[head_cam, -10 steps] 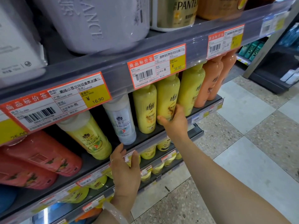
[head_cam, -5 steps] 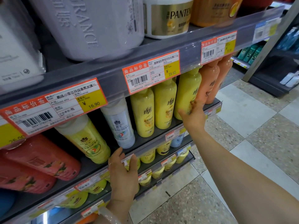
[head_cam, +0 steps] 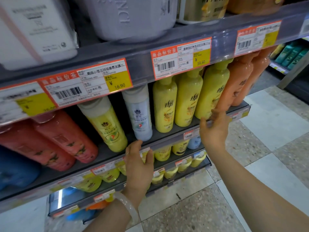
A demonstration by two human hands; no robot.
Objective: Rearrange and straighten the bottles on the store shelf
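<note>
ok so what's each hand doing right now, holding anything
Left hand: open, fingers resting on the shelf edge, holding nothing.
Right hand: open, at the base of a yellow bottle, not gripping it.

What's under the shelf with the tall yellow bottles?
Below that shelf sit smaller yellow bottles and a blue one. The left hand covers some; price tags hide their tops.
</note>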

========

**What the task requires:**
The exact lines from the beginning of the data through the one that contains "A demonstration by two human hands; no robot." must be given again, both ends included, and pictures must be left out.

**Task result:**
[head_cam, -10 steps] 
[head_cam, -5 steps] 
[head_cam, +0 steps] 
A demonstration by two human hands; no robot.

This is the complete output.